I teach 2-12 ,about 4 classes each of 2-5 and one middle
school-gr.7 ,9 wk.
wheel Elective Art. I also teach ArtI and II -High school Art.
The only classes that use sketchbooks are the Jr. and Sr. High
groups. I give
6 assignments per quarter as homework. They are typed out and
explained when
I pass them out, they coordinate with the upcoming assignments
and help them
prepare for the next project.
Since the ability to think "Abstractly" doesn't come till the
Jr. High years,
I think anything for the younger groups would HAVE to be teacher
led-step by
step in class. Do they enjoy it?? This age group has a low
frustration level.
I hate to see 'em cry!!
Patti(Artystyc3)

We are on a six day rotation rather than a normal five day
week. I see my
classes for one 50 minute period every six days. I have the
sketchbook
assignment on the board or overhead right when thy come in.
They know to
immediately get their sketchbook, sit down and begin working.
Sometimes my
sketchbook assignment will be in the form of a "worksheet" for
very young
students (eg: matching colors and words, practicing shapes,
etc.) so that
the assignment can be understood without or with little
explanation - that
way they can begin on their own. I find that this time serves
as a chance
for the students to come in from wherever they were (lunch,
recess, etc.)
and get quiet and ready to work ("centered", if you will).
Sometimes I
have stragglers that come in a minute or two after the rest of
the group
for one reason or another - this way I don't have to repeat any
info or
directions and they don't feel like they missed out or have to
rush to
catch up. I establish the time limit for sketchbook work at the
beginning
of each class (usually about 5 min.). They know that if they
finish a
project early, are waiting for something to dry, etc., that they
can always
come back to their sketchbooks and work on pages that they feel
are
incomplete - it is a work in progress.

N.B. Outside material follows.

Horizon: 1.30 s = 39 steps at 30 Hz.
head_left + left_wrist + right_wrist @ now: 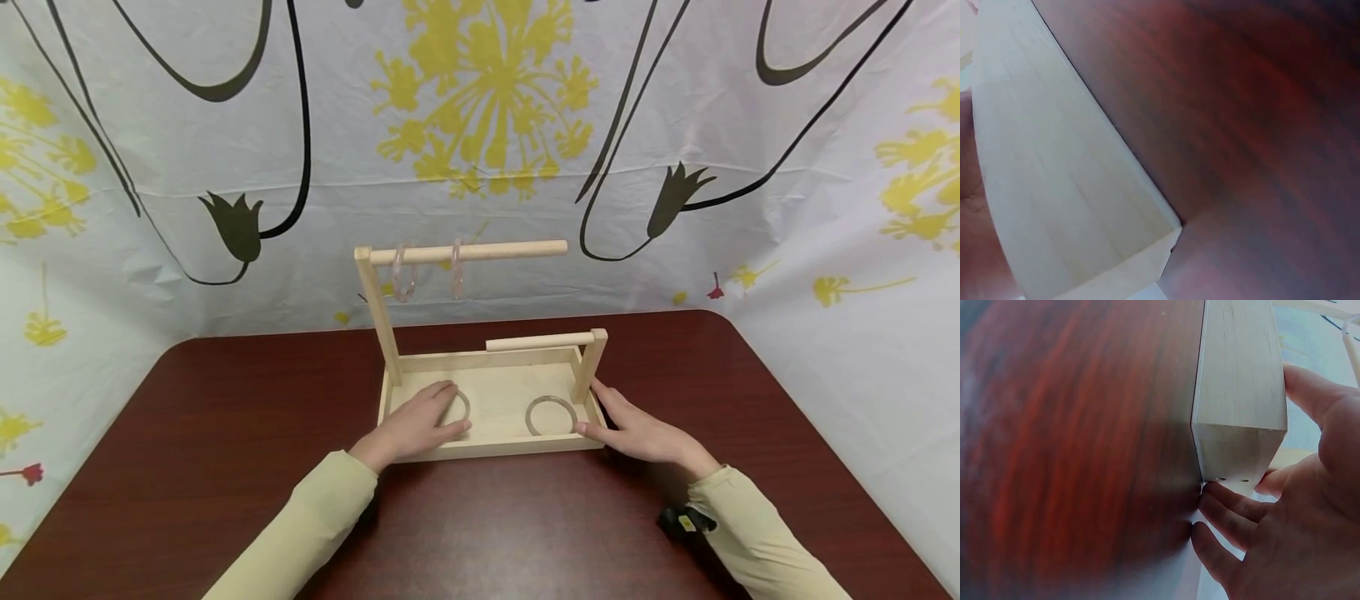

I only have to give
grades to 4th
and 5th grade, so I do random checks of their sketchbooks to see
if they
are keeping up, it is a great assessment tool. I keep a
notebook on my
desk with each daily assignment in it for each grade so they can
look back
at ones they missed, but I don't require them to make them up
when they are
absent - only if they choose to. I have found that the students
take a lot
of pride in their sketchbooks - every time they add a new page
they feel
like they are adding to their own "art book". They enjoy
looking back at
work they did in the past. Many of my sketchbook assignments
contain vocab
and terminology as well as drawing (also color wheels, texture
exercises,
etc.), so it is also a great reference for them as they work. I
introduce
the sketchbooks at the beginning of the year as their own
personal art
"journal" - I bring in some of my old sketchbooks to show them.
It really
helps to make them feel like real artists -
I have even had students bring things from home to add in, it is
great to
see their enthusiasm! By the way - I always have them date
every entry so
they can see their own progress. I hope this helps!